**ABOUT THIS TASK**
The full text of the records below, minus any pictures, should be given back word for word.

**LISTED ENTRIES**
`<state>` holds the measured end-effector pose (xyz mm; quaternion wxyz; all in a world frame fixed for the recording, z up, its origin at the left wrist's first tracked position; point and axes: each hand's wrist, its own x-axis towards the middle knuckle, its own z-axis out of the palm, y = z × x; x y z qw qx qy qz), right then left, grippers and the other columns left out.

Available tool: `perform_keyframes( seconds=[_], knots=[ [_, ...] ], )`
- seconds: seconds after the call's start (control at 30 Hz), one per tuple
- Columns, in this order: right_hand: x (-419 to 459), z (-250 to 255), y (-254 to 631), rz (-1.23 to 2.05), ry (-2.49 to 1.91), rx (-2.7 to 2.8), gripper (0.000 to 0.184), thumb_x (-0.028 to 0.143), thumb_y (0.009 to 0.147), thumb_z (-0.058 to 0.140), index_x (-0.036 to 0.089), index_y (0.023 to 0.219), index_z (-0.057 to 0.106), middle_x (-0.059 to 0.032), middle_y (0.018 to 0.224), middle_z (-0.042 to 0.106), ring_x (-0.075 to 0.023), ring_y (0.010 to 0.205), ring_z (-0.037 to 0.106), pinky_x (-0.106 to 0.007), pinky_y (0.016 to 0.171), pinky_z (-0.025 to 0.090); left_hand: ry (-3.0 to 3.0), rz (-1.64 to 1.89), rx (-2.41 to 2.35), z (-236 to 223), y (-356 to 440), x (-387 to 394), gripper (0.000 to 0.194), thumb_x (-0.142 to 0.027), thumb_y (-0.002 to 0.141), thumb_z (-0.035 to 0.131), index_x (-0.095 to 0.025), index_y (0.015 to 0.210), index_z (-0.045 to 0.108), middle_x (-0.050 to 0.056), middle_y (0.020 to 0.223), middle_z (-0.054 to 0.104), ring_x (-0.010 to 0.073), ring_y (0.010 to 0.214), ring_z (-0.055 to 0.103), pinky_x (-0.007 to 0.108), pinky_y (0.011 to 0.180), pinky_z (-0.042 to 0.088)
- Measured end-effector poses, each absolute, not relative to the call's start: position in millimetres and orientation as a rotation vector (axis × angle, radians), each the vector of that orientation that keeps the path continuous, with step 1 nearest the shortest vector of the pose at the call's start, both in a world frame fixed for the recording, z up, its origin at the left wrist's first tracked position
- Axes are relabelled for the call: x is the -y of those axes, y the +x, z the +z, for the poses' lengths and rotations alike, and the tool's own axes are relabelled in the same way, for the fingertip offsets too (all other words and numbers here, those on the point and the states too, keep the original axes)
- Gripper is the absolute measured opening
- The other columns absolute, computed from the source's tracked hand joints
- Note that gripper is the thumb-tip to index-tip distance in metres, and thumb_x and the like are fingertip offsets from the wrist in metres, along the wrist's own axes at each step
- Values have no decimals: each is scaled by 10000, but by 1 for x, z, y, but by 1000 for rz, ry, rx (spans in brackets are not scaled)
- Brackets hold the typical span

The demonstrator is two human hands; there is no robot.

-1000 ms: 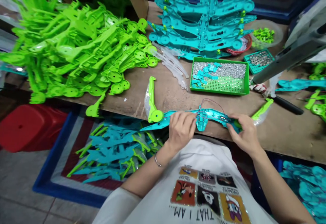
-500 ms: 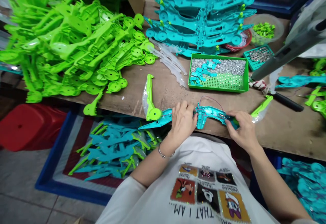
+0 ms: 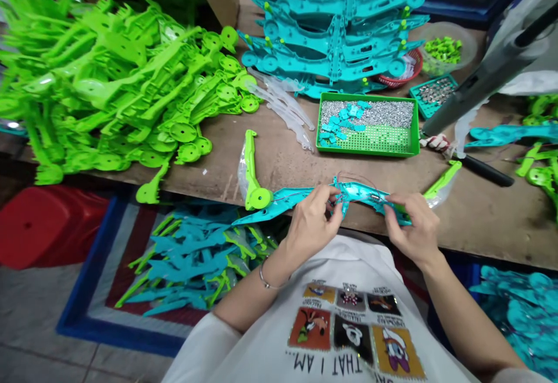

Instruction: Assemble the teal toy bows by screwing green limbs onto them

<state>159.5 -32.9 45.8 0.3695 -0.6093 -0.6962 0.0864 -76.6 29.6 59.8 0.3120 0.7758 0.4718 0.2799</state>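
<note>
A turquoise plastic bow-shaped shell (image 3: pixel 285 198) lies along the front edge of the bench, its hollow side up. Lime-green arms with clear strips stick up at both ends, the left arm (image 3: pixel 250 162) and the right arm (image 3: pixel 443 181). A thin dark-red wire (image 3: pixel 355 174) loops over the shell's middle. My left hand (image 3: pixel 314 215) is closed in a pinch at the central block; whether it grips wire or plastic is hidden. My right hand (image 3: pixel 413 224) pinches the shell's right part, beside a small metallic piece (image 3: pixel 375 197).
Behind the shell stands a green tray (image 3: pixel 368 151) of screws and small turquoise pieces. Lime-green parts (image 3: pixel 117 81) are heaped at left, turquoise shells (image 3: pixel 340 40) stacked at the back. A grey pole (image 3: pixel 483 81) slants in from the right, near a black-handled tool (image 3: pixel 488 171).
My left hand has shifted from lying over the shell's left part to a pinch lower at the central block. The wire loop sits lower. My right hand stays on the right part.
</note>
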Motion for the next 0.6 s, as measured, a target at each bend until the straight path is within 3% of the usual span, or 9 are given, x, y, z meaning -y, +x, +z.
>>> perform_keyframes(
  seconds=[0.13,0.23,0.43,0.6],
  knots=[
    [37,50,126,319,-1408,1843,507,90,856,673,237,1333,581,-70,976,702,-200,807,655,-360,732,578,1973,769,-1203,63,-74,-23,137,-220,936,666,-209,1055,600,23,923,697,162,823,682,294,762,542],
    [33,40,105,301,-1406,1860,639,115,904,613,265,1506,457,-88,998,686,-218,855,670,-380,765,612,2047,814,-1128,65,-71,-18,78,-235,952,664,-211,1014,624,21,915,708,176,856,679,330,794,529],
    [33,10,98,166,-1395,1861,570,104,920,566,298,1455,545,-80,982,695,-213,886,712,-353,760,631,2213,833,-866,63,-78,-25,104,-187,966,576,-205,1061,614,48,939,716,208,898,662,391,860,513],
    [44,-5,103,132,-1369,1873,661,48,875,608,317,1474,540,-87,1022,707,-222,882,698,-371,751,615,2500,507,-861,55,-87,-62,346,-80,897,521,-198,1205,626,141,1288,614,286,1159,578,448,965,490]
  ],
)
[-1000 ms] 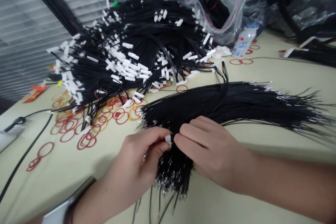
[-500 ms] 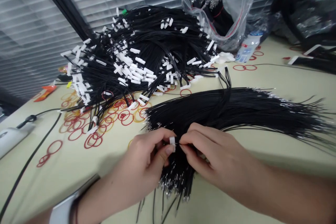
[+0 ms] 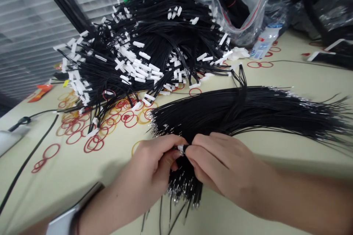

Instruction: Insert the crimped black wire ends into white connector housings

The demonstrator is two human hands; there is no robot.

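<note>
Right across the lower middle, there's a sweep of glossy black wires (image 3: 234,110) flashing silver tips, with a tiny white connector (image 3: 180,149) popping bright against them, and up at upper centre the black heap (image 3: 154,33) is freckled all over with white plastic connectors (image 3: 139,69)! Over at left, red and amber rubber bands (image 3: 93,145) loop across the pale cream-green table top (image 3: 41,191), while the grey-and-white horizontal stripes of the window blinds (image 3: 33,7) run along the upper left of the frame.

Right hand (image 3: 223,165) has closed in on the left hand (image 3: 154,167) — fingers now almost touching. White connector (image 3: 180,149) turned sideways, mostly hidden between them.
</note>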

**ANSWER TO THIS EXERCISE**
`<state>` holds the measured end-effector pose (xyz mm; quaternion wxyz; all in a world frame fixed for the recording, z up, its origin at the left wrist's first tracked position; point and axes: each hand's wrist, its own x-axis towards the middle knuckle, its own z-axis out of the palm, y = z × x; x y z qw qx qy qz), right then left, grippers and the other columns left out.

Available tool: `perform_keyframes( seconds=[_], knots=[ [_, ...] ], )`
- seconds: seconds after the call's start (control at 30 Hz), one per tuple
- Columns, in this order: right_hand: x (-419 to 459), z (-250 to 255), y (-254 to 631), rz (-1.23 to 2.05), ry (-2.49 to 1.91), rx (-2.7 to 2.8), gripper (0.000 to 0.184), thumb_x (-0.028 to 0.143), thumb_y (0.009 to 0.147), thumb_z (-0.058 to 0.140), index_x (-0.036 to 0.089), index_y (0.023 to 0.219), index_z (-0.057 to 0.106), middle_x (-0.059 to 0.032), middle_y (0.018 to 0.224), middle_z (-0.042 to 0.106), ring_x (-0.075 to 0.023), ring_y (0.010 to 0.205), ring_z (-0.037 to 0.106), pinky_x (-0.106 to 0.007), pinky_y (0.016 to 0.171), pinky_z (-0.025 to 0.090); left_hand: ry (-3.0 to 3.0), rz (-1.64 to 1.89), rx (-2.41 to 2.35), z (-236 to 223), y (-356 to 440), x (-387 to 394), gripper (0.000 to 0.194), thumb_x (-0.142 to 0.027), thumb_y (-0.002 to 0.141), thumb_z (-0.035 to 0.131), index_x (-0.095 to 0.025), index_y (0.015 to 0.210), index_z (-0.045 to 0.108), middle_x (-0.050 to 0.056), middle_y (0.020 to 0.223), middle_z (-0.054 to 0.104), ring_x (-0.010 to 0.073), ring_y (0.010 to 0.214), ring_z (-0.055 to 0.103), pinky_x (-0.007 to 0.108), pinky_y (0.011 to 0.180), pinky_z (-0.042 to 0.088)
- Measured end-effector poses, each absolute, not relative to the call's start: position in millimetres and orientation as a rotation vector (axis × angle, radians), each the vector of that orientation that keeps the path continuous, with step 1 nearest the shortest vector of the pose at the call's start, both in a world frame fixed for the recording, z up, its origin at the left wrist's first tracked position
- Axes are relabelled for the call: x is the -y of those axes, y the +x, z the +z, for the poses' lengths and rotations alike, and the tool's own axes are relabelled in the same way, for the fingertip offsets too (all other words and numbers here, those on the point and the states too, keep the original axes)
- Gripper is the absolute measured opening
- The other columns absolute, computed from the source's tracked hand joints
- Note that gripper is the thumb-tip to index-tip distance in metres, and thumb_x and the like are fingertip offsets from the wrist in metres, along the wrist's own axes at each step
- Values have no decimals: each is scaled by 10000, but by 1 for x, z, y, but by 1000 for rz, ry, rx (spans in brackets are not scaled)
- Brackets hold the typical span

The demonstrator is two human hands; there is no robot.

-1000 ms: 
-500 ms: 
+0 ms: 

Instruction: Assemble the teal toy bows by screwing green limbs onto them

<state>159.5 -32.9 45.8 0.3695 -0.6093 -0.6962 0.0864 -76.6 29.6 59.8 0.3120 0.7758 0.4718 0.2799</state>
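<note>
A turquoise plastic bow-shaped shell (image 3: pixel 285 198) lies along the front edge of the bench, its hollow side up. Lime-green arms with clear strips stick up at both ends, the left arm (image 3: pixel 250 162) and the right arm (image 3: pixel 443 181). A thin dark-red wire (image 3: pixel 355 174) loops over the shell's middle. My left hand (image 3: pixel 314 215) is closed in a pinch at the central block; whether it grips wire or plastic is hidden. My right hand (image 3: pixel 413 224) pinches the shell's right part, beside a small metallic piece (image 3: pixel 375 197).
Behind the shell stands a green tray (image 3: pixel 368 151) of screws and small turquoise pieces. Lime-green parts (image 3: pixel 117 81) are heaped at left, turquoise shells (image 3: pixel 340 40) stacked at the back. A grey pole (image 3: pixel 483 81) slants in from the right, near a black-handled tool (image 3: pixel 488 171).
My left hand has shifted from lying over the shell's left part to a pinch lower at the central block. The wire loop sits lower. My right hand stays on the right part.
</note>
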Motion for the next 0.6 s, as measured, a target at each bend until the straight path is within 3% of the usual span, or 9 are given, x, y, z meaning -y, +x, +z.
>>> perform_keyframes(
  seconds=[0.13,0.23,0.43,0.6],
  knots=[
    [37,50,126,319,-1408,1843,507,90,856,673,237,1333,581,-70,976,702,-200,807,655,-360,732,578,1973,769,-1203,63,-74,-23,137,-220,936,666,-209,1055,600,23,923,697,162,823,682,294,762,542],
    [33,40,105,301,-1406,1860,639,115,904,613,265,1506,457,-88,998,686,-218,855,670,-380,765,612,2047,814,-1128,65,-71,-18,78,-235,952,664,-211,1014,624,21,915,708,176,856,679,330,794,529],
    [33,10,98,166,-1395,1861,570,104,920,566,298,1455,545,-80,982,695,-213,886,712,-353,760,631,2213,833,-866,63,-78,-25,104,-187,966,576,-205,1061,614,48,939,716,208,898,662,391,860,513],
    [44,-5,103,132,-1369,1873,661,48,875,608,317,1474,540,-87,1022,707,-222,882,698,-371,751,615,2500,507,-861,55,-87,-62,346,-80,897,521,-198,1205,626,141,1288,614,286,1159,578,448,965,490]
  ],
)
[-1000 ms] 
[-500 ms] 
[+0 ms] 

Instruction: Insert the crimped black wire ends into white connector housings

The demonstrator is two human hands; there is no robot.

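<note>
Right across the lower middle, there's a sweep of glossy black wires (image 3: 234,110) flashing silver tips, with a tiny white connector (image 3: 180,149) popping bright against them, and up at upper centre the black heap (image 3: 154,33) is freckled all over with white plastic connectors (image 3: 139,69)! Over at left, red and amber rubber bands (image 3: 93,145) loop across the pale cream-green table top (image 3: 41,191), while the grey-and-white horizontal stripes of the window blinds (image 3: 33,7) run along the upper left of the frame.

Right hand (image 3: 223,165) has closed in on the left hand (image 3: 154,167) — fingers now almost touching. White connector (image 3: 180,149) turned sideways, mostly hidden between them.
</note>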

No more output is needed for this exercise.